DIRECTIONS:
Make an exact copy of all the records that follow, apart from the pictures.

EXTRACTED ENTRIES:
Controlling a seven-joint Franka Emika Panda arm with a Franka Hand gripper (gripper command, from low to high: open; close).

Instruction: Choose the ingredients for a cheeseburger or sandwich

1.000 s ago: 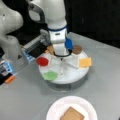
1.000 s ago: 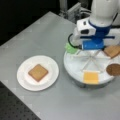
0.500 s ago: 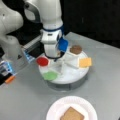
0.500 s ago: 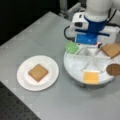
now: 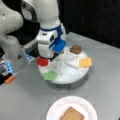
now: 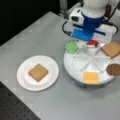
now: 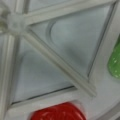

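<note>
My pincer [image 5: 47, 58] hangs low over the white divided tray [image 5: 72, 75], at the tray's 9 o'clock edge in a front view, right above the red round [image 5: 42, 61]. Fingers are hidden by the wrist housing, so I can't tell if they're spread or closed, or if they touch the red piece.

In the wrist view the red round [image 7: 58, 112] sits at 6 o'clock and a sliver of the green round [image 7: 115, 62] at 3 o'clock, w/ white tray ribs [image 7: 57, 62] crossing between.

The green round [image 5: 50, 75] lies in the next section, approx 7 o'clock on the tray. The brown patty [image 5: 75, 49] sits at 1 o'clock, the yellow-orange cheese square [image 5: 85, 62] at 3 o'clock.

In a front view a toast square [image 6: 112, 49] lies in a tray section at 2 o'clock, w/ the patty [image 6: 114, 69] just below it at the tray's rim.

Another toast square [image 6: 38, 72] lies flat in the middle of the white paper plate [image 6: 50, 62], alone on it. The plate rests on the grey tabletop [image 6: 37, 37], apart from the tray, at its 9 o'clock in that view.
</note>
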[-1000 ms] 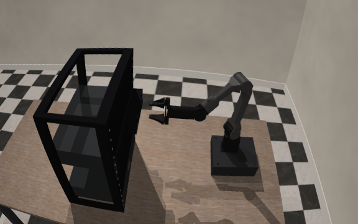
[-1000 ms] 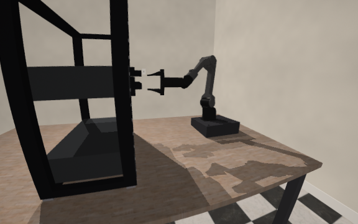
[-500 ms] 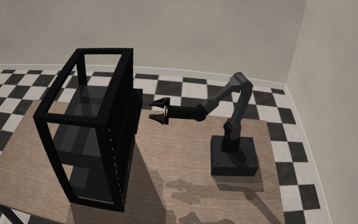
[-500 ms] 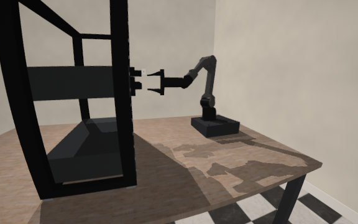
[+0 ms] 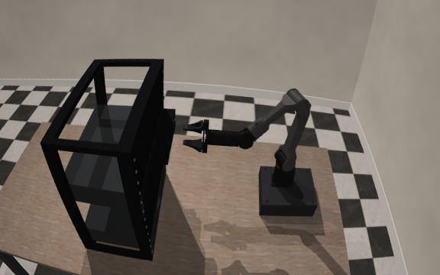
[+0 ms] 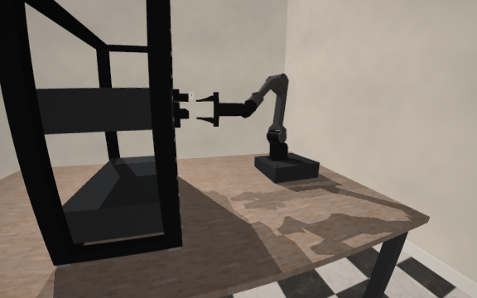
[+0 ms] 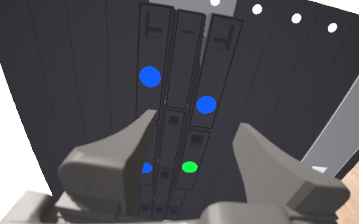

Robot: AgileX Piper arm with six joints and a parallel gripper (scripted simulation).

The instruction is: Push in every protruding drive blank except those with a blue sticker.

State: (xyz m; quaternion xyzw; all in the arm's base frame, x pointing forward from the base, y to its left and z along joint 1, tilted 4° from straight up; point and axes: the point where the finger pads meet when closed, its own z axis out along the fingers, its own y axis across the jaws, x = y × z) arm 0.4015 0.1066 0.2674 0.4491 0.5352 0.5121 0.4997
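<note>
The black open-frame rack [image 5: 109,153] stands on the wooden table, its front facing my arm. Two rows of drive blanks [image 6: 181,105] stick out of its front at mid height. In the wrist view the blanks stand in narrow columns. Blue stickers mark one on the left [image 7: 150,76], one on the right [image 7: 206,104], and one partly hidden behind my left finger [image 7: 147,168]. A green sticker [image 7: 189,167] marks another blank. My gripper [image 5: 186,135] [image 6: 198,109] is open and empty, level with the protruding blanks and a short gap away from them, fingers wide in the wrist view [image 7: 197,122].
My arm's black base [image 5: 287,192] sits on the table right of the rack. The rack's side rail with white holes [image 7: 296,18] shows in the wrist view. The table edge [image 6: 387,232] lies at the front right, over a checkered floor.
</note>
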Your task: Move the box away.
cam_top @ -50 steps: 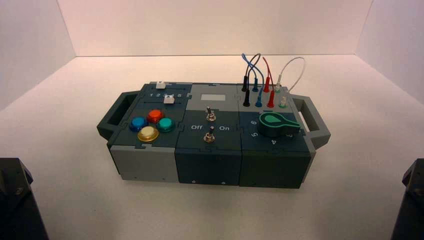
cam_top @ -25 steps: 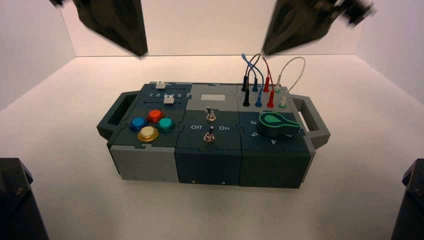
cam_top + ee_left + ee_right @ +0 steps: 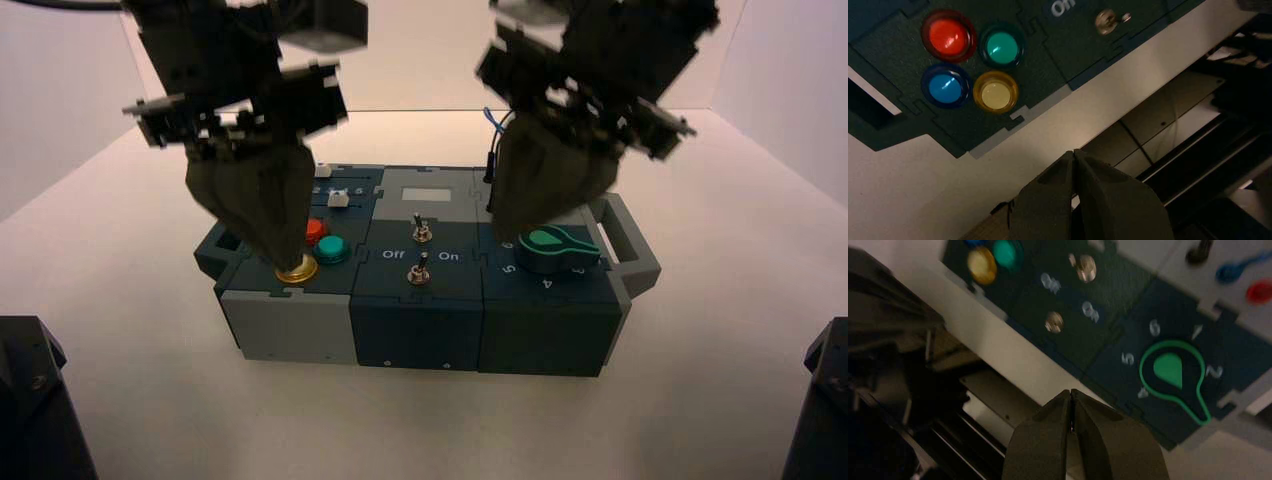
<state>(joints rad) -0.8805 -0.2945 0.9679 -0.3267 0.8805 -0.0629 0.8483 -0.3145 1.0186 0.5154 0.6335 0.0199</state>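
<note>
The box [image 3: 420, 300], dark teal and grey with side handles, stands in the middle of the white table. On it sit red, blue, green and yellow round buttons [image 3: 996, 93], two toggle switches [image 3: 422, 250], a green dial knob [image 3: 550, 248] and plugged wires. My left gripper [image 3: 285, 262] hangs shut and empty over the button cluster; in the left wrist view it [image 3: 1074, 152] is off the box's near edge. My right gripper [image 3: 505, 232] hangs shut and empty over the box beside the knob [image 3: 1170, 370]; the right wrist view shows its tips [image 3: 1070, 391] joined.
White walls enclose the table [image 3: 700, 330] at the back and both sides. Dark arm bases stand at the near left corner [image 3: 35, 400] and near right corner [image 3: 822, 400].
Both arms have come down from the top of the high view to hang low over the box. The box has not moved.
</note>
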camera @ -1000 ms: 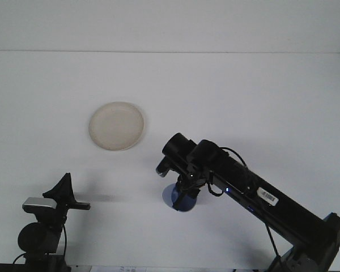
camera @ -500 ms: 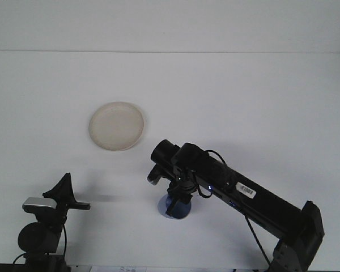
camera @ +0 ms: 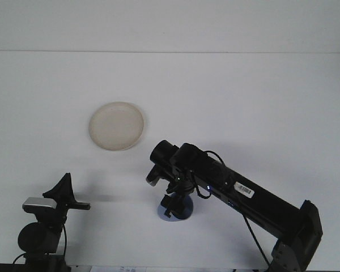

EXERCISE RESPONSE:
Controlling a seven-joint Franka Emika Panda arm with a Franka Hand gripper (gripper command, from low to high: open; close).

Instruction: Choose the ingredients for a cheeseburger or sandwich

1.000 s ago: 
1.000 s ago: 
0.500 s ago: 
0.500 s ago: 
now: 
now: 
now: 

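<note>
My pincer [image 5: 47, 58] hangs low over the white divided tray [image 5: 72, 75], at the tray's 9 o'clock edge in a front view, right above the red round [image 5: 42, 61]. Fingers are hidden by the wrist housing, so I can't tell if they're spread or closed, or if they touch the red piece.

In the wrist view the red round [image 7: 58, 112] sits at 6 o'clock and a sliver of the green round [image 7: 115, 62] at 3 o'clock, w/ white tray ribs [image 7: 57, 62] crossing between.

The green round [image 5: 50, 75] lies in the next section, approx 7 o'clock on the tray. The brown patty [image 5: 75, 49] sits at 1 o'clock, the yellow-orange cheese square [image 5: 85, 62] at 3 o'clock.

In a front view a toast square [image 6: 112, 49] lies in a tray section at 2 o'clock, w/ the patty [image 6: 114, 69] just below it at the tray's rim.

Another toast square [image 6: 38, 72] lies flat in the middle of the white paper plate [image 6: 50, 62], alone on it. The plate rests on the grey tabletop [image 6: 37, 37], apart from the tray, at its 9 o'clock in that view.
</note>
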[-1000 ms] 
[-1000 ms] 
[-500 ms] 
[-500 ms] 
[+0 ms] 
[+0 ms] 
[+0 ms] 

Robot: AgileX Piper arm with six joints and a parallel gripper (scripted simulation).

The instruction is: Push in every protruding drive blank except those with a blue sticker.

State: (xyz m; quaternion xyzw; all in the arm's base frame, x pointing forward from the base, y to its left and z along joint 1, tilted 4° from straight up; point and axes: the point where the finger pads meet when closed, its own z axis out along the fingers, its own y axis across the jaws, x = y × z) arm 0.4015 0.1066 0.2674 0.4491 0.5352 0.5121 0.4997
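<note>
The black open-frame rack [image 5: 109,153] stands on the wooden table, its front facing my arm. Two rows of drive blanks [image 6: 181,105] stick out of its front at mid height. In the wrist view the blanks stand in narrow columns. Blue stickers mark one on the left [image 7: 150,76], one on the right [image 7: 206,104], and one partly hidden behind my left finger [image 7: 147,168]. A green sticker [image 7: 189,167] marks another blank. My gripper [image 5: 186,135] [image 6: 198,109] is open and empty, level with the protruding blanks and a short gap away from them, fingers wide in the wrist view [image 7: 197,122].
My arm's black base [image 5: 287,192] sits on the table right of the rack. The rack's side rail with white holes [image 7: 296,18] shows in the wrist view. The table edge [image 6: 387,232] lies at the front right, over a checkered floor.
</note>
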Your task: Move the box away.
cam_top @ -50 steps: 
cam_top @ -25 steps: 
cam_top + ee_left + ee_right @ +0 steps: 
<state>(joints rad) -0.8805 -0.2945 0.9679 -0.3267 0.8805 -0.0629 0.8483 -0.3145 1.0186 0.5154 0.6335 0.0199</state>
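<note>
The box [image 3: 420, 300], dark teal and grey with side handles, stands in the middle of the white table. On it sit red, blue, green and yellow round buttons [image 3: 996, 93], two toggle switches [image 3: 422, 250], a green dial knob [image 3: 550, 248] and plugged wires. My left gripper [image 3: 285, 262] hangs shut and empty over the button cluster; in the left wrist view it [image 3: 1074, 152] is off the box's near edge. My right gripper [image 3: 505, 232] hangs shut and empty over the box beside the knob [image 3: 1170, 370]; the right wrist view shows its tips [image 3: 1070, 391] joined.
White walls enclose the table [image 3: 700, 330] at the back and both sides. Dark arm bases stand at the near left corner [image 3: 35, 400] and near right corner [image 3: 822, 400].
Both arms have come down from the top of the high view to hang low over the box. The box has not moved.
</note>
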camera @ -1000 ms: 
camera @ -500 ms: 
camera @ +0 ms: 

The exercise has been answered, and the work is done.